● Task details
Whenever the string "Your" turns up in a line of the data below, copy that line.

● Records to process
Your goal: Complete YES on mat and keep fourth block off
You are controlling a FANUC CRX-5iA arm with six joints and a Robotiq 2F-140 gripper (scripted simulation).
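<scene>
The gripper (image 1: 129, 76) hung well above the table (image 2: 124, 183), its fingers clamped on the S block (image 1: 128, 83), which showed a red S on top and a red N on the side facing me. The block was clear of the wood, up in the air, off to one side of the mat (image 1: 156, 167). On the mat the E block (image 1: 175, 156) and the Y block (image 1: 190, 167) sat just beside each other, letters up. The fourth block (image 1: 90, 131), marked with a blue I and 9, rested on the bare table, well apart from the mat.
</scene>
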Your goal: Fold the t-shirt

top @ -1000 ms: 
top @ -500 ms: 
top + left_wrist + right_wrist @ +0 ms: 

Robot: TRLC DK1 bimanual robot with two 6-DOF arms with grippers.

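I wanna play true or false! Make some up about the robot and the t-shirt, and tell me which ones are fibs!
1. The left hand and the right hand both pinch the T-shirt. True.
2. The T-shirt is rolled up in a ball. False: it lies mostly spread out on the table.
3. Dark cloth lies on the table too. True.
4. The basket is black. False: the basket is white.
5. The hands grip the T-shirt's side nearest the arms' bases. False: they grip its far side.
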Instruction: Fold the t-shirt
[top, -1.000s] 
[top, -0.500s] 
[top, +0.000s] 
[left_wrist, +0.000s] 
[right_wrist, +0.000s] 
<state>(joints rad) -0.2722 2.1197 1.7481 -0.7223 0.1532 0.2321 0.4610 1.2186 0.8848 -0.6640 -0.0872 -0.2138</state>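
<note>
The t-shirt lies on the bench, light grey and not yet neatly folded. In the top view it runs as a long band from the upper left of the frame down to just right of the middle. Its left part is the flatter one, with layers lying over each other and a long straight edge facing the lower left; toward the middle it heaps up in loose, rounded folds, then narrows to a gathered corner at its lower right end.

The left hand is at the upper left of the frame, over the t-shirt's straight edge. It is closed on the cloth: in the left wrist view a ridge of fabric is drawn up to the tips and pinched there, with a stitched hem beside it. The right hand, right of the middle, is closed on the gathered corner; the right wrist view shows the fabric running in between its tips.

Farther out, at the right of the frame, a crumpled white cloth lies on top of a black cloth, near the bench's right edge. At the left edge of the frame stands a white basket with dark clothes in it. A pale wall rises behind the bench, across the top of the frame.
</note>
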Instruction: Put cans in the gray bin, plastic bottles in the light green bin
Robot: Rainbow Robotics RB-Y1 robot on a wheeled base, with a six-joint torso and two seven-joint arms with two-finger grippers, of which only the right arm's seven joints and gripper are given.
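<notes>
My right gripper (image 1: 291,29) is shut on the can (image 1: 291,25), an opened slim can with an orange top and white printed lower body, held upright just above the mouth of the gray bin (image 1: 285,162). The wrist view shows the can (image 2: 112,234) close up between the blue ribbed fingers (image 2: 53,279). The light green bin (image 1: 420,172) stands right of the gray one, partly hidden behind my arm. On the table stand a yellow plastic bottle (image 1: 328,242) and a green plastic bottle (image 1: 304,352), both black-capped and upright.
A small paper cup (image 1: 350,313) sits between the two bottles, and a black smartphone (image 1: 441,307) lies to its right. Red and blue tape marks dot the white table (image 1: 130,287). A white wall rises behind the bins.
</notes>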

● Written response
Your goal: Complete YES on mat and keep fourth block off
Your goal: Fold the t-shirt

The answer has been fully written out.